Print the line containing "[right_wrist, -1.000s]" and all lines after it to the end of the records below, exactly as written. No pictures.

[Collected data entries]
>>>>

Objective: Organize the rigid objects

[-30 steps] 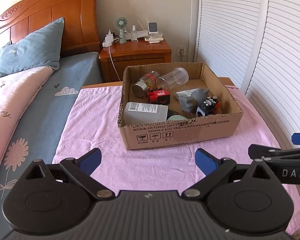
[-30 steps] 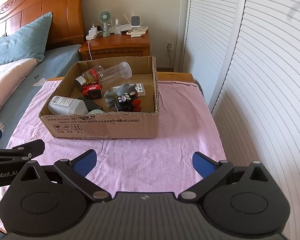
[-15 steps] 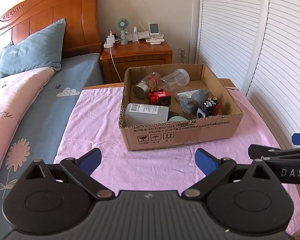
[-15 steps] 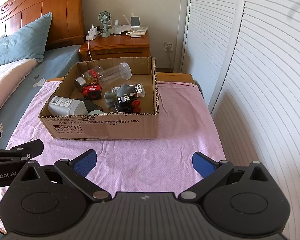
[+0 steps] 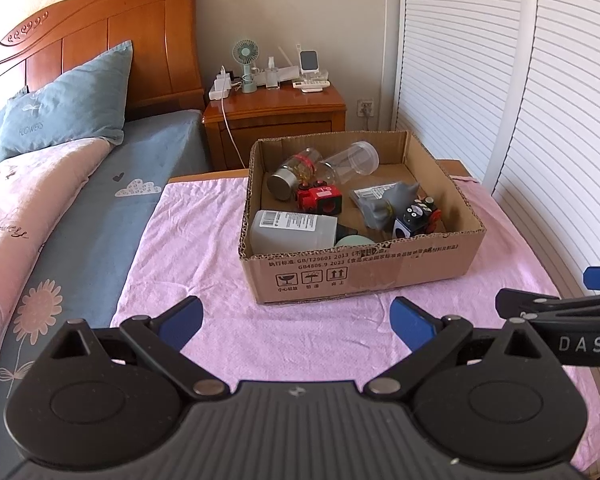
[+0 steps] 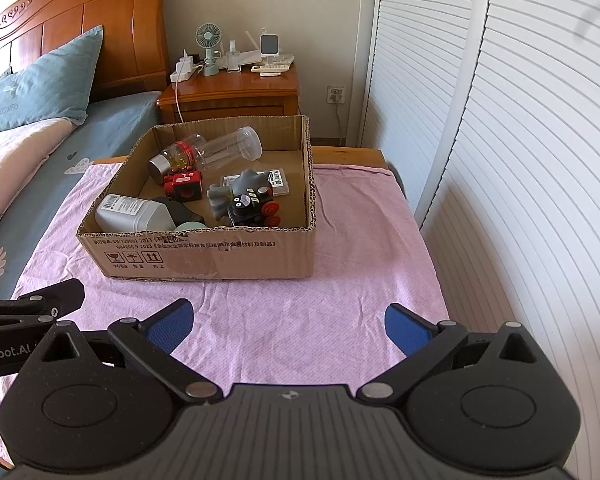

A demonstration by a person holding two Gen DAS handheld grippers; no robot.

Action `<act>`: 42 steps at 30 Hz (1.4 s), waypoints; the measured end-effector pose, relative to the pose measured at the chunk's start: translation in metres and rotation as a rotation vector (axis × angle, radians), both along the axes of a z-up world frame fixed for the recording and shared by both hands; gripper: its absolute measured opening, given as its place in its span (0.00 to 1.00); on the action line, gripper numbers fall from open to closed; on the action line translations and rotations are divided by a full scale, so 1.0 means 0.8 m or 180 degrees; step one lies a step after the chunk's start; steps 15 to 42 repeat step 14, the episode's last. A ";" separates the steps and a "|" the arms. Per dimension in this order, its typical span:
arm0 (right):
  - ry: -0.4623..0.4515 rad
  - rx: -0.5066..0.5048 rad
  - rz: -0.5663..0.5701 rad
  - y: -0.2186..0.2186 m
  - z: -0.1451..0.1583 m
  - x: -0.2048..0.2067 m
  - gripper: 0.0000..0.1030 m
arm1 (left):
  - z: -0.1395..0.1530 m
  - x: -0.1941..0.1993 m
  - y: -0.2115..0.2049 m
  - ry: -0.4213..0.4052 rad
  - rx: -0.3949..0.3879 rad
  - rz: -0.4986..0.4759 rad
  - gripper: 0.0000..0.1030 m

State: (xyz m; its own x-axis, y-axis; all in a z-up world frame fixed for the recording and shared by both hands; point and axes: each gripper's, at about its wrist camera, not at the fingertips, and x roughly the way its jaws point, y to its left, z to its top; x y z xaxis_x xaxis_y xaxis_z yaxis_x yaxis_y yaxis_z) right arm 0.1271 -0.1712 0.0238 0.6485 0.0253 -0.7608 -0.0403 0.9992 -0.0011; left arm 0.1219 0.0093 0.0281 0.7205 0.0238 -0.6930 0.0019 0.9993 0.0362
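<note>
An open cardboard box point(image 5: 360, 276) point(image 6: 204, 252) stands on a table under a pink cloth point(image 5: 204, 248) point(image 6: 340, 240). Inside lie a white plastic bottle point(image 5: 292, 230) point(image 6: 132, 212), a clear jar point(image 5: 352, 160) point(image 6: 228, 146), a metal-capped jar point(image 5: 292, 174) point(image 6: 172, 158), a red toy point(image 5: 320, 199) point(image 6: 184, 186), a grey figure point(image 5: 384, 204) point(image 6: 240, 192) and a black toy train point(image 5: 416, 218) point(image 6: 252, 210). My left gripper point(image 5: 296, 320) is open and empty, in front of the box. My right gripper point(image 6: 288, 322) is open and empty, in front of the box.
A bed with a blue pillow point(image 5: 64, 104) lies to the left. A wooden nightstand point(image 5: 276, 116) point(image 6: 232, 96) with a small fan and chargers stands behind the table. White louvred doors point(image 5: 540, 120) point(image 6: 520, 140) run along the right.
Both views have shifted very slightly; the box sits a touch further right in the left wrist view. Both grippers stay open and empty.
</note>
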 end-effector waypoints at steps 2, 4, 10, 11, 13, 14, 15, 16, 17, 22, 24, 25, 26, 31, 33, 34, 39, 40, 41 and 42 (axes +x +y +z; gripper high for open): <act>0.0003 0.0005 0.0000 0.000 0.000 0.000 1.00 | 0.001 -0.001 0.000 -0.0006 -0.0003 0.0005 0.97; 0.0002 0.0001 0.0000 0.000 0.000 0.000 1.00 | 0.001 -0.001 0.000 -0.0010 -0.0001 0.0006 0.97; 0.0001 0.0001 -0.0003 0.000 0.000 -0.001 1.00 | 0.001 -0.001 0.001 -0.0010 -0.0002 0.0006 0.96; 0.0000 0.0002 -0.0003 0.000 0.000 0.000 1.00 | 0.001 -0.001 0.001 -0.0011 0.0001 0.0007 0.96; 0.0002 0.0002 -0.0003 0.001 0.000 -0.001 1.00 | 0.001 -0.001 0.001 -0.0012 -0.0002 0.0005 0.97; -0.0001 0.0002 -0.0003 0.001 0.000 -0.001 1.00 | 0.001 -0.002 0.001 -0.0014 -0.0003 0.0007 0.96; -0.0001 0.0002 -0.0003 0.001 0.000 -0.001 1.00 | 0.001 -0.002 0.001 -0.0014 -0.0003 0.0007 0.96; -0.0001 0.0002 -0.0003 0.001 0.000 -0.001 1.00 | 0.001 -0.002 0.001 -0.0014 -0.0003 0.0007 0.96; -0.0001 0.0002 -0.0003 0.001 0.000 -0.001 1.00 | 0.001 -0.002 0.001 -0.0014 -0.0003 0.0007 0.96; -0.0001 0.0002 -0.0003 0.001 0.000 -0.001 1.00 | 0.001 -0.002 0.001 -0.0014 -0.0003 0.0007 0.96; -0.0001 0.0002 -0.0003 0.001 0.000 -0.001 1.00 | 0.001 -0.002 0.001 -0.0014 -0.0003 0.0007 0.96; -0.0001 0.0002 -0.0003 0.001 0.000 -0.001 1.00 | 0.001 -0.002 0.001 -0.0014 -0.0003 0.0007 0.96; -0.0001 0.0002 -0.0003 0.001 0.000 -0.001 1.00 | 0.001 -0.002 0.001 -0.0014 -0.0003 0.0007 0.96; -0.0001 0.0002 -0.0003 0.001 0.000 -0.001 1.00 | 0.001 -0.002 0.001 -0.0014 -0.0003 0.0007 0.96; -0.0001 0.0002 -0.0003 0.001 0.000 -0.001 1.00 | 0.001 -0.002 0.001 -0.0014 -0.0003 0.0007 0.96; -0.0001 0.0002 -0.0003 0.001 0.000 -0.001 1.00 | 0.001 -0.002 0.001 -0.0014 -0.0003 0.0007 0.96; -0.0001 0.0002 -0.0003 0.001 0.000 -0.001 1.00 | 0.001 -0.002 0.001 -0.0014 -0.0003 0.0007 0.96; -0.0001 0.0002 -0.0003 0.001 0.000 -0.001 1.00 | 0.001 -0.002 0.001 -0.0014 -0.0003 0.0007 0.96; -0.0001 0.0002 -0.0003 0.001 0.000 -0.001 1.00 | 0.001 -0.002 0.001 -0.0014 -0.0003 0.0007 0.96; -0.0001 0.0002 -0.0003 0.001 0.000 -0.001 1.00 | 0.001 -0.002 0.001 -0.0014 -0.0003 0.0007 0.96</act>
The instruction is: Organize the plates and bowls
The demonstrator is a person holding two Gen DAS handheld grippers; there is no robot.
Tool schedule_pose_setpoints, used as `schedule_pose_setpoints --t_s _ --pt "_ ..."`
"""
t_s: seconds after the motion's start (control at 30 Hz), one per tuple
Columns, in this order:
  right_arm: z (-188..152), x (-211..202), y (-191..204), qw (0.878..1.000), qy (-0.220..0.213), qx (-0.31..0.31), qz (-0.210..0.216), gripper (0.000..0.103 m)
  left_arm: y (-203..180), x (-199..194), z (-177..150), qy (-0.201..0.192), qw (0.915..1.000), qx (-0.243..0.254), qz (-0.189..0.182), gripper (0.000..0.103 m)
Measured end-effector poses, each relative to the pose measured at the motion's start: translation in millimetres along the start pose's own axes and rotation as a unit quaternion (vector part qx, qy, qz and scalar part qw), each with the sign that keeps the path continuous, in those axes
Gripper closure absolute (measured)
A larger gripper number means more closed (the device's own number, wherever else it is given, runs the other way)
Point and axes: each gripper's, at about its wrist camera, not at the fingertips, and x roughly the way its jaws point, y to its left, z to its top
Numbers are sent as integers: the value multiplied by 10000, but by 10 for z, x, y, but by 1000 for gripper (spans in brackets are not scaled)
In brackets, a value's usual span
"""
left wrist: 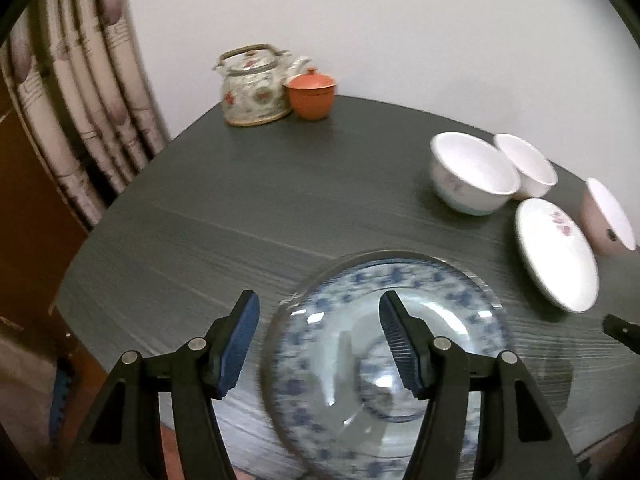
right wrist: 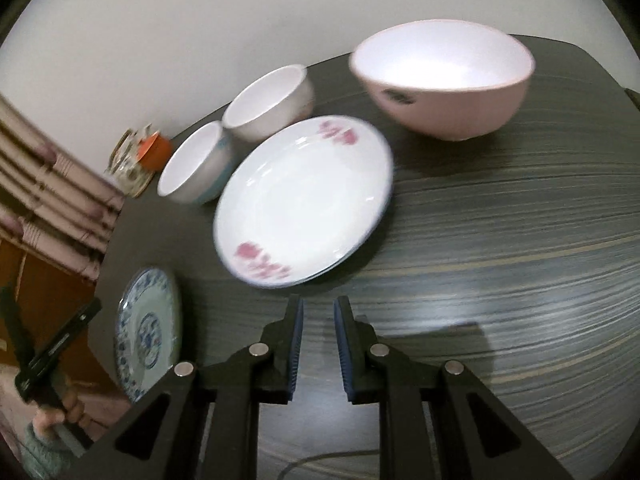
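A blue-and-white patterned plate (left wrist: 328,320) lies flat near the table's front edge, also seen as the blue plate (right wrist: 148,332) in the right wrist view. My left gripper (left wrist: 318,314) hangs open above it, one finger over the plate and the other off its left rim, touching nothing. To the right lie a white plate with pink flowers (right wrist: 304,204), two small white bowls (right wrist: 192,164) (right wrist: 268,100) and a large pink bowl (right wrist: 444,80). My right gripper (right wrist: 319,320) hovers just in front of the flowered plate, its jaws nearly together with nothing between them.
A floral teapot (left wrist: 256,88) and an orange lidded cup (left wrist: 310,94) stand at the far edge of the dark wood-grain table (left wrist: 240,200). A curtain (left wrist: 80,100) hangs at the left. A hand in a knitted sleeve (right wrist: 40,440) holds the left gripper.
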Motion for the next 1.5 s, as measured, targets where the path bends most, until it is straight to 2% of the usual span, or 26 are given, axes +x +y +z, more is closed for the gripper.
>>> schedule_pose_setpoints --t_s 0.3,0.4,0.57,0.83,1.1,1.27,1.33,1.43,1.5 --pt "228 9 -255 9993 -343 20 -143 85 -707 75 208 338 9929 47 -1139 44" --pt "315 39 -316 9993 -347 98 -87 85 -888 211 309 550 9867 -134 -1525 45" --pt "487 160 -407 9992 -317 241 -14 85 -1128 500 433 996 9763 -409 -1878 48" --pt "669 328 -472 9992 -209 320 141 85 -1510 807 532 1301 9714 -215 -1973 56" --pt "768 452 -519 9990 -165 340 224 85 -1597 1064 557 1611 9658 -302 -2010 64" --pt "800 516 -555 9988 -121 390 262 85 -1696 1155 575 1718 9629 -233 -2066 76" --pt "799 522 -574 9987 -105 404 286 88 -1713 1189 567 1794 9602 -271 -2123 82" --pt "797 565 -571 9988 -43 383 316 88 -1728 1199 552 1799 9621 -218 -2035 86" --pt "793 582 -546 9992 -36 299 260 95 -1764 1209 562 1770 9636 -172 -1999 88"
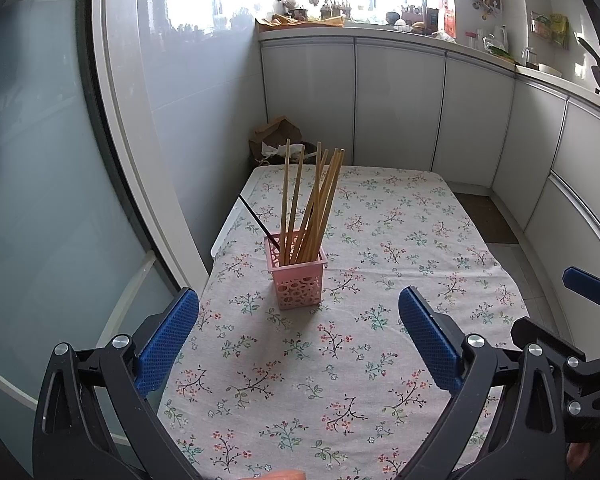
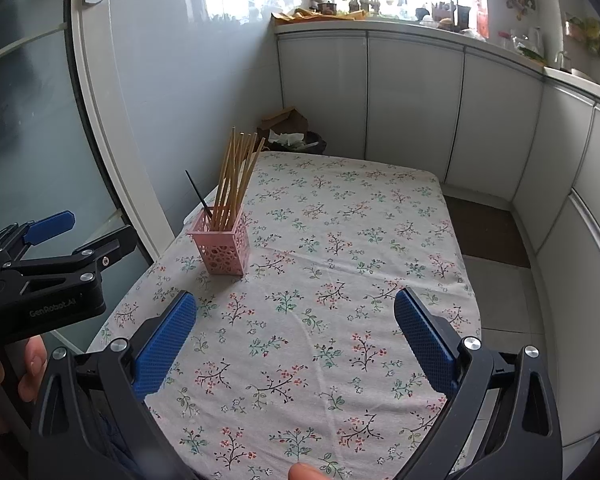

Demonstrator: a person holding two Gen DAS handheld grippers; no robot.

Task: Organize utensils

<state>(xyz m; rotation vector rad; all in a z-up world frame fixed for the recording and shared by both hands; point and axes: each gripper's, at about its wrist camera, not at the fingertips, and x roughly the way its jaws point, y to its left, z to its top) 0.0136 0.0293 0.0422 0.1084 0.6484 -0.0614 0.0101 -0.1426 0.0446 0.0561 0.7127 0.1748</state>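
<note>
Both claws gape (empty); chopsticks [image 1: 308, 204] fill basket [image 1: 298, 280].

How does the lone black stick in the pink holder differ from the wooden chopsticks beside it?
The black stick is dark and thin; the wooden chopsticks are tan and thicker. It is single; they form a bundle. It leans left, away from them, over the holder's corner, while they stand steeper, fanned slightly. Both rest inside the pink holder on the floral tablecloth.

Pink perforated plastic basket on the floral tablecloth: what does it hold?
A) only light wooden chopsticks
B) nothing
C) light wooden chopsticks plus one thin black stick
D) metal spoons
C: the pink perforated plastic basket holds upright light wooden chopsticks and one thin black stick leaning out.
</note>
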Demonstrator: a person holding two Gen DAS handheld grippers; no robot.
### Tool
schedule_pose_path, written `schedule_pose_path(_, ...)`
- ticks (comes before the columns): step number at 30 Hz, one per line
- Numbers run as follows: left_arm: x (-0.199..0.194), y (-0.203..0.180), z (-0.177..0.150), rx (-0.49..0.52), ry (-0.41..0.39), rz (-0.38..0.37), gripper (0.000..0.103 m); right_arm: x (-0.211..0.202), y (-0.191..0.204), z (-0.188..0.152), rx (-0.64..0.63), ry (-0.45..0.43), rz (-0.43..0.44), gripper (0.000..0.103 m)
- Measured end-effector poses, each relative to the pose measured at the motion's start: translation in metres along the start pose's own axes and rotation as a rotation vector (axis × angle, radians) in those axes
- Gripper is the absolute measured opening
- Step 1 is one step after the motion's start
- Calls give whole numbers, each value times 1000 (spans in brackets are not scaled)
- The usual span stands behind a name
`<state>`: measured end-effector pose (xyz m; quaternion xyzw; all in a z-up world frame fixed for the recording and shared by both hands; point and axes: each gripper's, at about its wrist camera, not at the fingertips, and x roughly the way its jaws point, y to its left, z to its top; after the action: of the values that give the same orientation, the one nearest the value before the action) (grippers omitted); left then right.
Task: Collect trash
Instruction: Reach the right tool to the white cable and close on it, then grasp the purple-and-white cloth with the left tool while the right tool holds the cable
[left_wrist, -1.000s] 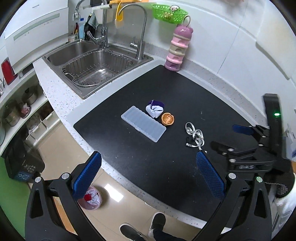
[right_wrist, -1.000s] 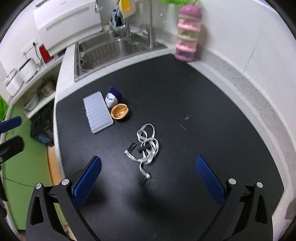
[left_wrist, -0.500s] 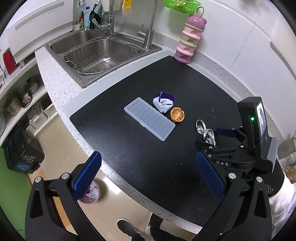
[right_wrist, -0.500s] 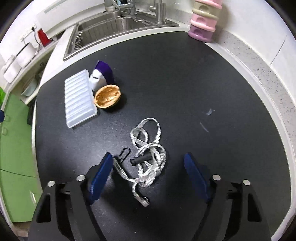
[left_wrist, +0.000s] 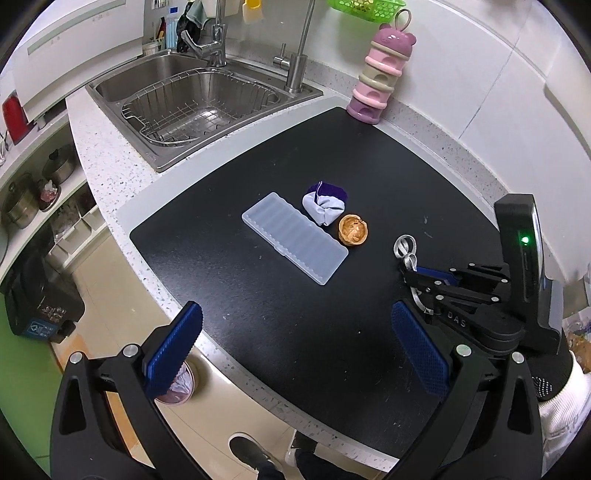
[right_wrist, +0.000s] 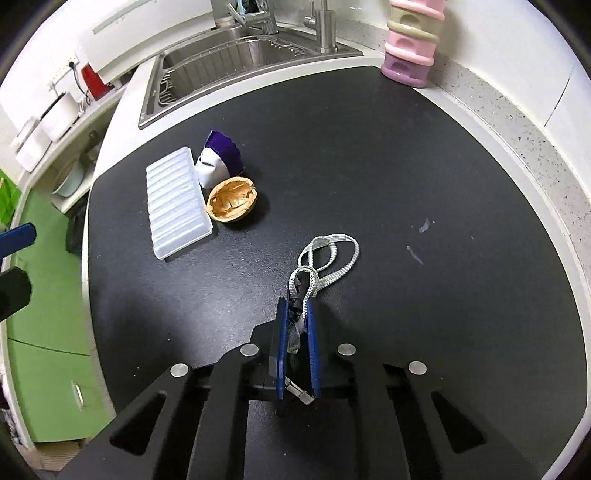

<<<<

→ Reply:
[right_wrist, -1.000s] 
[left_wrist, -0.500s] 
[right_wrist, -0.500s] 
[left_wrist, +0.000s] 
[right_wrist, +0.000s] 

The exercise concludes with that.